Spark JSON Read Nested Structured Strings as Structs-CodePudding

I have a file with many JSON records in it. Each record contains a Struct ('Properties') and within each, a String that looks like this:

'meterDetails: "@{meterName=Read Operations; meterCategory=Storage; meterSubCategory=General Block Blob; unitOfMeasure=100000000}"'

Note that values are not enclosed in a "".

I want to treat this column (meterDetails) as another Struct in my DF as all structs will be flattened eventually.

Proceeding with defining a schema, removing the @ with regexp_replace('col','@','') and using from_json with the schema resulted in a new col in Json format, but all NULL values.

Splitting the col with split(col("meterDetails"),";")) turns it into an Array, but upon conversion to Json - back to all NULL values.

Question:

I'm clearly misunderstanding the @{..} structured passed by this API. In Spark, should I convert this string to an object that natively will result to a Struct?
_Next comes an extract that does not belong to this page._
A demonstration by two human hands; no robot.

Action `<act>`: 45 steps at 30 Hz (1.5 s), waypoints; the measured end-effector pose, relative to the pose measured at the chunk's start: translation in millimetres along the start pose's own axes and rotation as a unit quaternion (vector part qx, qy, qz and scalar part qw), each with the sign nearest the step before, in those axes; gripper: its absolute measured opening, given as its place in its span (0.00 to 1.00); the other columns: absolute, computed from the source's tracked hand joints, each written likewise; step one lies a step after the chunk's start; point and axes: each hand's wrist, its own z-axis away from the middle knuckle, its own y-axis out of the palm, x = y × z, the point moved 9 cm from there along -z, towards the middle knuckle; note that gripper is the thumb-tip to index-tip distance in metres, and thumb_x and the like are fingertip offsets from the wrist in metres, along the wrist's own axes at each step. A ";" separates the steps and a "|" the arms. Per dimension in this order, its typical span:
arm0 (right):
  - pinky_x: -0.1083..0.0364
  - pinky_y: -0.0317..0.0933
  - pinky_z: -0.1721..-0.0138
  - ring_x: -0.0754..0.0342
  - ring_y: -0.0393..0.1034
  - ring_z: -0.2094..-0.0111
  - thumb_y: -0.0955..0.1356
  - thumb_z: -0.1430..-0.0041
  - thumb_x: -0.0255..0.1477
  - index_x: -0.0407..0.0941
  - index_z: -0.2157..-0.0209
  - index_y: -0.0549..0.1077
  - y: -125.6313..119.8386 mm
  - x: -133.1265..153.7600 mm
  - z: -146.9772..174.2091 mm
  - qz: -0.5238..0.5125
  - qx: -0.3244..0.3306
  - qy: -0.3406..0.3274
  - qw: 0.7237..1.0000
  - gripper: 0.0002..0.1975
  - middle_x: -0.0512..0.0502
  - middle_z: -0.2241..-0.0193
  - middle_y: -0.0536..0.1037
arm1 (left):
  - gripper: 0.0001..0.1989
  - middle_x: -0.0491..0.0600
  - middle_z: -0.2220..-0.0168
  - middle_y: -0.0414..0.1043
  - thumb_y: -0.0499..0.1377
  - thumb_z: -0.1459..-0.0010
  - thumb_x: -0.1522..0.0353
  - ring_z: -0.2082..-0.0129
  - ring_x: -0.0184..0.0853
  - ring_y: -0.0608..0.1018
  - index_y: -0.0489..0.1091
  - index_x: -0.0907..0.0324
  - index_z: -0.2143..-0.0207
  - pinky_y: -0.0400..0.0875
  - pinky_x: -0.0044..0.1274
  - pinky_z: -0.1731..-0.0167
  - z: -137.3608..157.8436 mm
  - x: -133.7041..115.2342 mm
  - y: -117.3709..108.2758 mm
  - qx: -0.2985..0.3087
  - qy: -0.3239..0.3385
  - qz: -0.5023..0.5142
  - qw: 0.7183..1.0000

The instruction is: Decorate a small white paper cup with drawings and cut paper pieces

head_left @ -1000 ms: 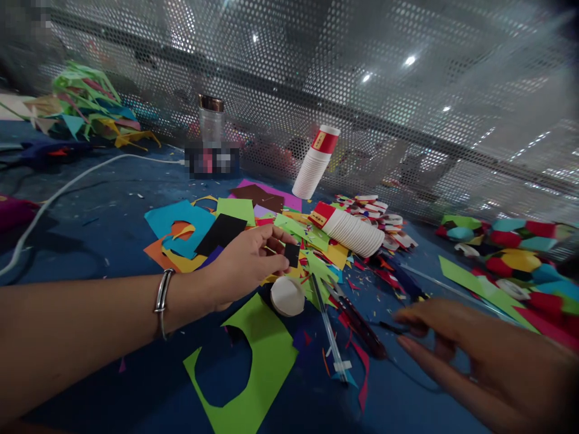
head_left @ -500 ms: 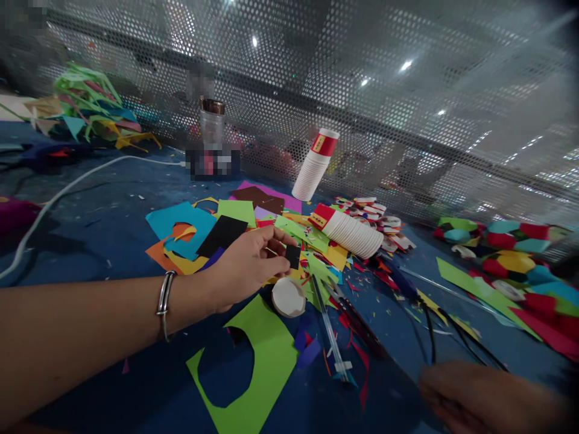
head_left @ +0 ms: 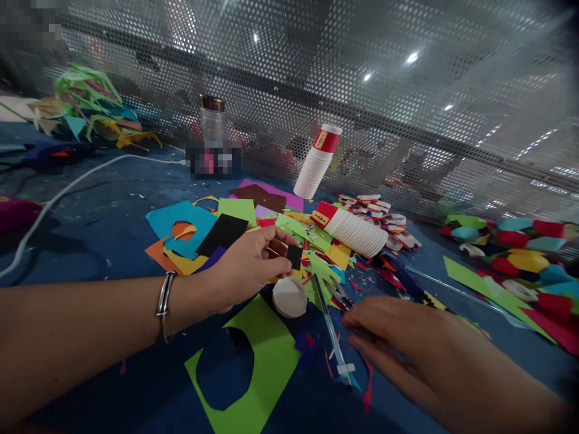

CodePudding user response：

To transform your dataset into an operable JSON file, I would first use regexp_extract to get whatever is within @{ and }, that is done through:

df1 = df1.withColumn("data", regexp_extract(col("string"), "\\{(.*)\\}", 1))

Now, data looks as below:

meterName=Read Operations; meterCategory=Storage; meterSubCategory=General Block Blob; unitOfMeasure=100000000

Next, I would split on ; and transform your data into a named_struct:

df1 = df1.withColumn("data", split(col("data"), ";"))

df1 = df1.withColumn("data",
  expr("transform(data, x -> named_struct('key',split(x, \"=\")[0],'value',split(x, \"=\")[1]))")
)

Now, data looks as:

[{meterName, Read Operations}, { meterCategory, Storage}, { meterSubCategory, General Block Blob}, { unitOfMeasure, 100000000}]

where col(data)[0].key gives meterName for example.

For more details, let's say you want another column to extract keys only (not, key and value are hard-coded from the previous step):

df1 = df1.withColumn("otherData", expr("transform(data, x -> x.key)"))

The result:

[meterName,  meterCategory,  meterSubCategory,  unitOfMeasure]

I hope this is what you are looking for, good luck!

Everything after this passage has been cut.